Look below for the lines from the one with "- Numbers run" to the one with "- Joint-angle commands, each", and copy exactly those lines, both ends included.
--- GIVEN RECORDS ---
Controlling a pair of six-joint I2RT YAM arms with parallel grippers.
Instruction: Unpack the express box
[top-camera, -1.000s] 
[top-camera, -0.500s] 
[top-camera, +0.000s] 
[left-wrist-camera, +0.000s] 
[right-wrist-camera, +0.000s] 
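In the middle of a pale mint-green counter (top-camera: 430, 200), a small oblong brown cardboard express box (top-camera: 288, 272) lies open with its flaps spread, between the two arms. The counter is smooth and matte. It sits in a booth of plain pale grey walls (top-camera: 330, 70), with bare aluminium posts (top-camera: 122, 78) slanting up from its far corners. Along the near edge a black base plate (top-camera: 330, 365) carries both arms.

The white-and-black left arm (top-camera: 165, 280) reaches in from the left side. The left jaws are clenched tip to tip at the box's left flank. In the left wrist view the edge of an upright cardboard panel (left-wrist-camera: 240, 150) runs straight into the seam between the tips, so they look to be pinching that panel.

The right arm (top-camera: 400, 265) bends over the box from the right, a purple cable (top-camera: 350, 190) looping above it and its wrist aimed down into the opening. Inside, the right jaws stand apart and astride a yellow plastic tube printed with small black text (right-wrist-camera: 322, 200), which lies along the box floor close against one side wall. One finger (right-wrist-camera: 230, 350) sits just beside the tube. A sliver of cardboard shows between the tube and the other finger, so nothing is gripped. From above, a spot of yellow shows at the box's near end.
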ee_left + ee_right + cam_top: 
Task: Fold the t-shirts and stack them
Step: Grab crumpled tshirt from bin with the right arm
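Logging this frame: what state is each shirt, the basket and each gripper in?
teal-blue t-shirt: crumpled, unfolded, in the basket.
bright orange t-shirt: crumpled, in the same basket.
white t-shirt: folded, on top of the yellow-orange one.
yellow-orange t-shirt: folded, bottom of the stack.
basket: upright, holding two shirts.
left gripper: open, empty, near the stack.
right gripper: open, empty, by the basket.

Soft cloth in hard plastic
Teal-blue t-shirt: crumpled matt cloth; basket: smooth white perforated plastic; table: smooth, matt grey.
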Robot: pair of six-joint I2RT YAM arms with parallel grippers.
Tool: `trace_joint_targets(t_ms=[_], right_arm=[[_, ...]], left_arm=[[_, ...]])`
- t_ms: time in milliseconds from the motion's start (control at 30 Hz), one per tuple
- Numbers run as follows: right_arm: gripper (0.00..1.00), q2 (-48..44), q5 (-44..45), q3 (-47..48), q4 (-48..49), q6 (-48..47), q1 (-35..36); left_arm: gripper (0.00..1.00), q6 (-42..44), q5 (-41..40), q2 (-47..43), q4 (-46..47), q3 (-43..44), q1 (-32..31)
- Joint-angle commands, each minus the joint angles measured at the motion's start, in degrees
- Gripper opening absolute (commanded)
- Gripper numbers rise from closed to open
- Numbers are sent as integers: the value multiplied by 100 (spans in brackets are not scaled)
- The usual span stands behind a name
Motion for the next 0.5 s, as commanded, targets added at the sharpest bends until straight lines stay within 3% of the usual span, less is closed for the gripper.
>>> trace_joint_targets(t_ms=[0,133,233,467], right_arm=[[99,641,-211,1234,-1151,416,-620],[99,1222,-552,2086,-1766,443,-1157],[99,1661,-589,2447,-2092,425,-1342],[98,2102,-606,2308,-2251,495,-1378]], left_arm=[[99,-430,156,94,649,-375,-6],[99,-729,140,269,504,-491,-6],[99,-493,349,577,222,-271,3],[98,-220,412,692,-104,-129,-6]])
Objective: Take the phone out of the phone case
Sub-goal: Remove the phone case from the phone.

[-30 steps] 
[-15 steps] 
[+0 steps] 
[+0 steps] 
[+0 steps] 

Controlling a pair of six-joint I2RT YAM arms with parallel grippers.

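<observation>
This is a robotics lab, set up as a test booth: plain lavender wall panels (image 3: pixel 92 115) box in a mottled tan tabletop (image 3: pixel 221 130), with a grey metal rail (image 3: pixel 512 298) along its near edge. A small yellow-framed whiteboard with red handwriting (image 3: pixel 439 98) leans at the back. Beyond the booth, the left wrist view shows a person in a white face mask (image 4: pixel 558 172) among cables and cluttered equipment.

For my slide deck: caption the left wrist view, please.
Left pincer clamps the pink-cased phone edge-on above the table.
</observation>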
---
RESPONSE
- Numbers run as follows: right_arm: gripper (0.00..1.00), q2 (-48..44), q5 (-44..45), q3 (-47..48), q4 (-48..49), q6 (-48..47), q1 (-35..36); left_arm: gripper (0.00..1.00), q6 (-42..44), q5 (-41..40), q2 (-47..43), q4 (-46..47), q3 (-43..44), q1 (-32..31)
- Joint-angle commands, each minus the joint angles measured at the motion's start, in degrees

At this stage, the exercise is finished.